Written by CCA Florida 
CCA will fight to protect access for recreational fishermen to all public fishing areas unless there is a clear indication that recreational fishermen are the cause of a specific conservation problem and that less severe conservation measures, such as gear restrictions, possession limits, size restriction, quotas, or closed seasons will not adequately address the targeted conservation problem. The closed-area regulation includes specific, measurable criteria to determine the conservation benefit of the closed area on the affected stocks of fish and provides a timetable for periodic review of the continued need for the closed area at least once every three years.
The closed area is to be no larger than that which is supported by the best available science.
A provision is made to reopen the closed area to recreational fishing whenever the targeted conservation problem no longer exists.
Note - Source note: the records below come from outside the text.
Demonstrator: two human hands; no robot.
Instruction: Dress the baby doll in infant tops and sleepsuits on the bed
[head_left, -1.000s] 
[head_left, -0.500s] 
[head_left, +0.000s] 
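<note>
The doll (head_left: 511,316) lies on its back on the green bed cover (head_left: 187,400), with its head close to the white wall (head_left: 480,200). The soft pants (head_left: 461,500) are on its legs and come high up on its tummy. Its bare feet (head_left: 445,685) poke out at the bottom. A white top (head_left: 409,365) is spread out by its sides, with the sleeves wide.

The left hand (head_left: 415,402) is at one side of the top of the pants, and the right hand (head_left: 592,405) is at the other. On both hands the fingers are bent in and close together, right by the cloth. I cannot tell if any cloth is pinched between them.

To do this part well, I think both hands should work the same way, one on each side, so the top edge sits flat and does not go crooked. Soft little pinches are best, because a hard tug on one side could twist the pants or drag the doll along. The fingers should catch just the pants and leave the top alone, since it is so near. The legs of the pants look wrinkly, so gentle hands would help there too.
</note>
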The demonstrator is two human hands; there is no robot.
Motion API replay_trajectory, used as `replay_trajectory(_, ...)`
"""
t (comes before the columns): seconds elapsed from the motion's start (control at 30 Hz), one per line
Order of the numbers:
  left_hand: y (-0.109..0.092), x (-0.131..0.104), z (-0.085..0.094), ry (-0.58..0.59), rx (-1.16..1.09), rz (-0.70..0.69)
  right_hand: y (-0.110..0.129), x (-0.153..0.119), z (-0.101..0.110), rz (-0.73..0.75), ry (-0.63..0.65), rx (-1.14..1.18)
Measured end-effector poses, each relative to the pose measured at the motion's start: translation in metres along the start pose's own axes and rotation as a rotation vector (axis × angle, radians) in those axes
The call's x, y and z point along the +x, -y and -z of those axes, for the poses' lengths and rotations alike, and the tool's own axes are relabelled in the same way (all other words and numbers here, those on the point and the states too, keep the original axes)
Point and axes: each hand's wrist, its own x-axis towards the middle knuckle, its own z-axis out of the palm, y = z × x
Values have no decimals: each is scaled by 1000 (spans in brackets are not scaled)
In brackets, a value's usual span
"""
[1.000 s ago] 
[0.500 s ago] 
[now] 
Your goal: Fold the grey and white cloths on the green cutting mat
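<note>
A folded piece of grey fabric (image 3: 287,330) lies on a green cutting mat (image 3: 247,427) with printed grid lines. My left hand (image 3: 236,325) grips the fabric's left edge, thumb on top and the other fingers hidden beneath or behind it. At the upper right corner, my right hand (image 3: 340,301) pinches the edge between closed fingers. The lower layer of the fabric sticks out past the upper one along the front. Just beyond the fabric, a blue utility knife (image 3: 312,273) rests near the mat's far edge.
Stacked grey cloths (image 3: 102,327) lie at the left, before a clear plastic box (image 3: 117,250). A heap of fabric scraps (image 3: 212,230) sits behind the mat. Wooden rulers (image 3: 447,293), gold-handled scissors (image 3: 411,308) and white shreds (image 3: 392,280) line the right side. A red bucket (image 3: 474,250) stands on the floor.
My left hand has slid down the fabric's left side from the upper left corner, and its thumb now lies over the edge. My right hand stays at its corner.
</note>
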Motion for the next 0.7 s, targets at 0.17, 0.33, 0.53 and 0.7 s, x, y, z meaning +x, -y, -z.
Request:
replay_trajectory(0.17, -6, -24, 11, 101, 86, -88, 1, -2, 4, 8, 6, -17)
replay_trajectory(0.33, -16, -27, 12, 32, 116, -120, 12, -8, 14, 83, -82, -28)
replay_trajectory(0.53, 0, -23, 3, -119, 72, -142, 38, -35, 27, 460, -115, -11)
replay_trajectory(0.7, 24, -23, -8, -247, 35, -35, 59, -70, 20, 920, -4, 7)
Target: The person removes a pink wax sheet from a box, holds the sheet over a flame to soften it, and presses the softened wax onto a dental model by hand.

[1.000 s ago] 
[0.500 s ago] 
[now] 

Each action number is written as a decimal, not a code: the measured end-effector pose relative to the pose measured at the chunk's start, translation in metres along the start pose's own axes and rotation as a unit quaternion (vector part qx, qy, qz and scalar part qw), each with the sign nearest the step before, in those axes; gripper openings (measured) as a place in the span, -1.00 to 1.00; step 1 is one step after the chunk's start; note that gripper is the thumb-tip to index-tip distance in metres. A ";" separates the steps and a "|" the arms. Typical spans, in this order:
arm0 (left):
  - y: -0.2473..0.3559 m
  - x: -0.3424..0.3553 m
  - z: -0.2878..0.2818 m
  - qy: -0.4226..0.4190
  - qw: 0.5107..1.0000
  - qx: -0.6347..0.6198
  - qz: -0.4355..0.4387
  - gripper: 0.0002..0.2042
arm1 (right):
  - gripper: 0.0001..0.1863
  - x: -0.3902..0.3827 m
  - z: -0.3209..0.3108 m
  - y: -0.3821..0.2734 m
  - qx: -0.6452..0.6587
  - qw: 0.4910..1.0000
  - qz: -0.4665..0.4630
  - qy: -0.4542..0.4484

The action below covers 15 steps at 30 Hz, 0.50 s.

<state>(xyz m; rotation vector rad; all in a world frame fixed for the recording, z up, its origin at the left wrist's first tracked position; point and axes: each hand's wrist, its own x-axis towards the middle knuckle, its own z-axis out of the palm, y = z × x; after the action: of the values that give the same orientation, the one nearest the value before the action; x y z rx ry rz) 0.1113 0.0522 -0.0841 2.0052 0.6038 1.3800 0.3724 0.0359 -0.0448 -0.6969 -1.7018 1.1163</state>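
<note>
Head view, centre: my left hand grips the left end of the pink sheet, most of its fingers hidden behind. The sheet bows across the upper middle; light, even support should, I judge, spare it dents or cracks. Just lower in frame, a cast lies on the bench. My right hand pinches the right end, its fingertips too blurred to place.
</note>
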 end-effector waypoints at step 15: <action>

Catch share programs have been used sporadically in commercial fisheries for decades. They were created to address a fundamental problem in some commercial fisheries like too many boats chasing too few fish, resulting in dangerous, wasteful derbies. If you have ever watched the early seasons of Deadliest Catch on The Discovery Channel, that was a derby fishery. The whistle blew, all the boats went to catch king crab no matter what the weather was, no one slept and they fished until someone, somewhere, calculated the quota had been caught and then the season ended. Some made a fortune, some went broke, and everyone fished in a manner to catch as much as possible as fast as possible regardless of the danger or bycatch involved. The fact that no one sleeps for 4 or 5 days at a time is the reason it's called Deadliest Catch.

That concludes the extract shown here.